**EXERCISE REQUIREMENTS:**
All entries should be printed precisely as written.

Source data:
**********

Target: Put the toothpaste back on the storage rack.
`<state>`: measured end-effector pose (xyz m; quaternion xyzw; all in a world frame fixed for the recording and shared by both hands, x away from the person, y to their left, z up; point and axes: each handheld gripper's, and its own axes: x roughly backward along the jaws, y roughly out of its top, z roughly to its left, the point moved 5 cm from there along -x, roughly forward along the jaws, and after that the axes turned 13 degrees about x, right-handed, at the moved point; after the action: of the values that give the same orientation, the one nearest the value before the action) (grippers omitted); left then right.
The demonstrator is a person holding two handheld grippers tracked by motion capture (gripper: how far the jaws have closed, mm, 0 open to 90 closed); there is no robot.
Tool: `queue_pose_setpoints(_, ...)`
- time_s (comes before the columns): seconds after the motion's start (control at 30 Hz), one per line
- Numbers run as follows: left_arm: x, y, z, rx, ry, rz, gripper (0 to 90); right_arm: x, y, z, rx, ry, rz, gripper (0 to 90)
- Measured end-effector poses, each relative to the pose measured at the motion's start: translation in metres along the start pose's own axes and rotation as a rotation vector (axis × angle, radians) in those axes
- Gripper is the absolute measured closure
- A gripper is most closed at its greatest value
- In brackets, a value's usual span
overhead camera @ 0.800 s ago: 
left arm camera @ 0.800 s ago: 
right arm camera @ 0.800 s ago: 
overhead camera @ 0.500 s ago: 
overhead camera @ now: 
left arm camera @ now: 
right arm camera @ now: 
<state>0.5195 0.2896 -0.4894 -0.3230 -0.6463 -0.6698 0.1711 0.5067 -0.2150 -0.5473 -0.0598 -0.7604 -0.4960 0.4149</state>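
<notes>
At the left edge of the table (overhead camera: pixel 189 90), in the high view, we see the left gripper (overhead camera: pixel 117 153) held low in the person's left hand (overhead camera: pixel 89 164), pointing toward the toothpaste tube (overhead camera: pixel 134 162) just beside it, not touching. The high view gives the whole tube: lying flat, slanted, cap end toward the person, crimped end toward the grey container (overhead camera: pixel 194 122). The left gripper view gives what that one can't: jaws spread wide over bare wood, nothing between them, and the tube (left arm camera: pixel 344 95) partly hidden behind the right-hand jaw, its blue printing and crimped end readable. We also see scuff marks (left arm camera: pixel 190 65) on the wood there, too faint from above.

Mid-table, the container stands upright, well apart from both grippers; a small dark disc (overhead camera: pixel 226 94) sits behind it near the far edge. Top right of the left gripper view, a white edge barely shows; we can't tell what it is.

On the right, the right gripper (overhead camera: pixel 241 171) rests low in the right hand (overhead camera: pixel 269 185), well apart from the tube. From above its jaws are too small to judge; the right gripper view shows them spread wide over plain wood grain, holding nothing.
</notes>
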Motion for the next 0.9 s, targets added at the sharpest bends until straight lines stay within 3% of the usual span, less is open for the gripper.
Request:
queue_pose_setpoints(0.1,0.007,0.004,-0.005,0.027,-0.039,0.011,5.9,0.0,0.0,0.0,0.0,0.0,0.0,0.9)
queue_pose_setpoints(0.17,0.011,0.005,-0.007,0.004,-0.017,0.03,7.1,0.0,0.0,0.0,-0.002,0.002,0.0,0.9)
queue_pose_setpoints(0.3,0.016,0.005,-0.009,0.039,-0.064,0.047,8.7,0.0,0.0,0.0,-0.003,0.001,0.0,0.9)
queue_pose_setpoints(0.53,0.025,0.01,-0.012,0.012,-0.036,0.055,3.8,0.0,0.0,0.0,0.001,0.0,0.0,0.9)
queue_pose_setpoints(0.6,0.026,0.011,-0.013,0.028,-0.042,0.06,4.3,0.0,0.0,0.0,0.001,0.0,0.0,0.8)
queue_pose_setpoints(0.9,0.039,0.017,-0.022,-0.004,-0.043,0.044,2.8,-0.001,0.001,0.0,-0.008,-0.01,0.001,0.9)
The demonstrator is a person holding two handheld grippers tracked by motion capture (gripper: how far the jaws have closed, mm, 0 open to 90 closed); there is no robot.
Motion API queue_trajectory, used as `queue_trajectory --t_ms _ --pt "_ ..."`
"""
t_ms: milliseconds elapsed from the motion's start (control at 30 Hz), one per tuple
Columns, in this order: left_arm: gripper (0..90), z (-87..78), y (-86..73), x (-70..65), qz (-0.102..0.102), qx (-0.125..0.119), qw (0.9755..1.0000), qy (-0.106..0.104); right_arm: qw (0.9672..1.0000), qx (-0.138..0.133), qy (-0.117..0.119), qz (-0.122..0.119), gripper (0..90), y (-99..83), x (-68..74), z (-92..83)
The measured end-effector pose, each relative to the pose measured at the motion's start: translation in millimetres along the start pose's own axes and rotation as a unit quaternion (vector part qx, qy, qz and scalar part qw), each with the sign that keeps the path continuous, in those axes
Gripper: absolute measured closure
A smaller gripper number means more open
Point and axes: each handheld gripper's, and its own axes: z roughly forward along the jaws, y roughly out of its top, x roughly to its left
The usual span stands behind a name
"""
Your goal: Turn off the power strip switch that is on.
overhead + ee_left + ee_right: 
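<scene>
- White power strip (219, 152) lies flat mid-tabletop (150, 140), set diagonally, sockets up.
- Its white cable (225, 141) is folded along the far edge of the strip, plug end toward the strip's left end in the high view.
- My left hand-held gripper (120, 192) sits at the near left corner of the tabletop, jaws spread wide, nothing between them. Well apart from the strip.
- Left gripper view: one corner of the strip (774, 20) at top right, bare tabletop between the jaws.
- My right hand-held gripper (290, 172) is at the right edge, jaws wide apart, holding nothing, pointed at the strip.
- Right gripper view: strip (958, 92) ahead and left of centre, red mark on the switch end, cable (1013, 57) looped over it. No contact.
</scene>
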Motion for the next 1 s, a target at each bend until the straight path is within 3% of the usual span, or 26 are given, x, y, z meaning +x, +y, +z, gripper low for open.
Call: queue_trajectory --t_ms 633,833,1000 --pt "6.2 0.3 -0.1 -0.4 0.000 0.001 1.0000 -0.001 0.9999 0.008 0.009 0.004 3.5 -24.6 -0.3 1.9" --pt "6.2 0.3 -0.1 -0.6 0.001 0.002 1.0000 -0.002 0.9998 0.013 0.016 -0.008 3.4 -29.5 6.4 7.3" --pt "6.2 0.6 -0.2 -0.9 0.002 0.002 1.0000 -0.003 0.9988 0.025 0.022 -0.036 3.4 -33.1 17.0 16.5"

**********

**ANSWER BELOW:**
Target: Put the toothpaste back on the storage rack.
`<state>`: measured end-effector pose (xyz m; quaternion xyzw; all in a world frame fixed for the recording and shared by both hands, x away from the person, y to their left, z up; point and axes: each handheld gripper's, and its own axes: x roughly backward along the jaws, y roughly out of its top, z roughly to its left, the point moved 5 cm from there along -x, roughly forward along the jaws, and after that the axes turned 13 degrees about x, right-handed, at the moved point; after the action: of the values that give the same orientation, the one nearest the value before the action) (grippers omitted); left then right.
The demonstrator is a person holding two handheld grippers tracked by motion capture (gripper: how far the jaws have closed, mm, 0 open to 90 closed); there is no robot.
Tool: `queue_pose_setpoints(_, ...)`
- time_s (comes before the columns): seconds after the motion's start (control at 30 Hz), one per line
- Numbers run as follows: left_arm: x, y, z, rx, ry, rz, gripper (0 to 90); right_arm: x, y, z, rx, ry, rz, gripper (0 to 90)
- Measured end-effector poses, each relative to the pose measured at the motion's start: translation in metres along the start pose's own axes and rotation as a rotation vector (axis × angle, radians) in those axes
- Gripper is the absolute measured closure
- A gripper is most closed at its greatest value
- In brackets, a value's usual span
overhead camera @ 0.800 s ago: 
left arm camera @ 0.800 s ago: 
right arm camera @ 0.800 s ago: 
overhead camera @ 0.500 s ago: 
overhead camera @ now: 
left arm camera @ now: 
right arm camera @ now: 
<state>0.5195 0.2896 -0.4894 -0.3230 -0.6463 -0.6698 0.1711 0.5067 -0.2150 -0.5473 -0.0598 -0.7604 -0.4960 0.4149</state>
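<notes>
At the left edge of the table (overhead camera: pixel 189 90), in the high view, we see the left gripper (overhead camera: pixel 117 153) held low in the person's left hand (overhead camera: pixel 89 164), pointing toward the toothpaste tube (overhead camera: pixel 134 162) just beside it, not touching. The high view gives the whole tube: lying flat, slanted, cap end toward the person, crimped end toward the grey container (overhead camera: pixel 194 122). The left gripper view gives what that one can't: jaws spread wide over bare wood, nothing between them, and the tube (left arm camera: pixel 344 95) partly hidden behind the right-hand jaw, its blue printing and crimped end readable. We also see scuff marks (left arm camera: pixel 190 65) on the wood there, too faint from above.

Mid-table, the container stands upright, well apart from both grippers; a small dark disc (overhead camera: pixel 226 94) sits behind it near the far edge. Top right of the left gripper view, a white edge barely shows; we can't tell what it is.

On the right, the right gripper (overhead camera: pixel 241 171) rests low in the right hand (overhead camera: pixel 269 185), well apart from the tube. From above its jaws are too small to judge; the right gripper view shows them spread wide over plain wood grain, holding nothing.
</notes>
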Motion for the next 0.9 s, targets added at the sharpest bends until straight lines stay within 3% of the usual span, less is open for the gripper.
Request:
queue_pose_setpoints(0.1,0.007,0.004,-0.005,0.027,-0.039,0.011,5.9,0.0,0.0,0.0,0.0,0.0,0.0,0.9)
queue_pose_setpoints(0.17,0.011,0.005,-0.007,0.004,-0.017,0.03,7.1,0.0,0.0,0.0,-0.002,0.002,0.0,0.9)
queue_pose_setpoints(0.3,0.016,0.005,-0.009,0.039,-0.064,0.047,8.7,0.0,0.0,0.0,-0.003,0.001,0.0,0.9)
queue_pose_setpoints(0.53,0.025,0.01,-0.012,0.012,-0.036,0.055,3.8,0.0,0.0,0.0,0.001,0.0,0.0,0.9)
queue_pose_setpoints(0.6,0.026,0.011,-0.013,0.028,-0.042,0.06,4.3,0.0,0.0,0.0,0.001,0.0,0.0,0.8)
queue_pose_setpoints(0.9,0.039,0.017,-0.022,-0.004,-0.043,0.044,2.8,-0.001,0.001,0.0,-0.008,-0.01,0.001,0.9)
The demonstrator is a person holding two handheld grippers tracked by motion capture (gripper: how far the jaws have closed, mm, 0 open to 90 closed); there is no robot.
Motion API queue_trajectory, used as `queue_trajectory --t_ms _ --pt "_ ..."`
"""
t_ms: milliseconds elapsed from the motion's start (control at 30 Hz), one per tuple
Columns, in this order: left_arm: gripper (0..90), z (-87..78), y (-86..73), x (-70..65), qz (-0.102..0.102), qx (-0.125..0.119), qw (0.9755..1.0000), qy (-0.106..0.104); right_arm: qw (0.9672..1.0000), qx (-0.138..0.133), qy (-0.117..0.119), qz (-0.122..0.119), gripper (0..90), y (-99..83), x (-68..74), z (-92..83)
The measured end-effector pose, each relative to the pose measured at the motion's start: translation in millimetres along the start pose's own axes and rotation as a unit quaternion (vector part qx, qy, qz and scalar part qw), each with the sign that keeps the path continuous, in those axes
Gripper: absolute measured closure
A smaller gripper number means more open
Point and axes: each handheld gripper's, and its own axes: z roughly forward along the jaws, y roughly out of its top, x roughly to its left
The usual span stands behind a name
"""
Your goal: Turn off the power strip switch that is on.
overhead + ee_left + ee_right: 
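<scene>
- White power strip (219, 152) lies flat mid-tabletop (150, 140), set diagonally, sockets up.
- Its white cable (225, 141) is folded along the far edge of the strip, plug end toward the strip's left end in the high view.
- My left hand-held gripper (120, 192) sits at the near left corner of the tabletop, jaws spread wide, nothing between them. Well apart from the strip.
- Left gripper view: one corner of the strip (774, 20) at top right, bare tabletop between the jaws.
- My right hand-held gripper (290, 172) is at the right edge, jaws wide apart, holding nothing, pointed at the strip.
- Right gripper view: strip (958, 92) ahead and left of centre, red mark on the switch end, cable (1013, 57) looped over it. No contact.
</scene>
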Motion for the next 1 s, a target at each bend until the straight path is within 3% of the usual span, or 26 are given, x, y, z meaning +x, +y, +z, gripper low for open.
Call: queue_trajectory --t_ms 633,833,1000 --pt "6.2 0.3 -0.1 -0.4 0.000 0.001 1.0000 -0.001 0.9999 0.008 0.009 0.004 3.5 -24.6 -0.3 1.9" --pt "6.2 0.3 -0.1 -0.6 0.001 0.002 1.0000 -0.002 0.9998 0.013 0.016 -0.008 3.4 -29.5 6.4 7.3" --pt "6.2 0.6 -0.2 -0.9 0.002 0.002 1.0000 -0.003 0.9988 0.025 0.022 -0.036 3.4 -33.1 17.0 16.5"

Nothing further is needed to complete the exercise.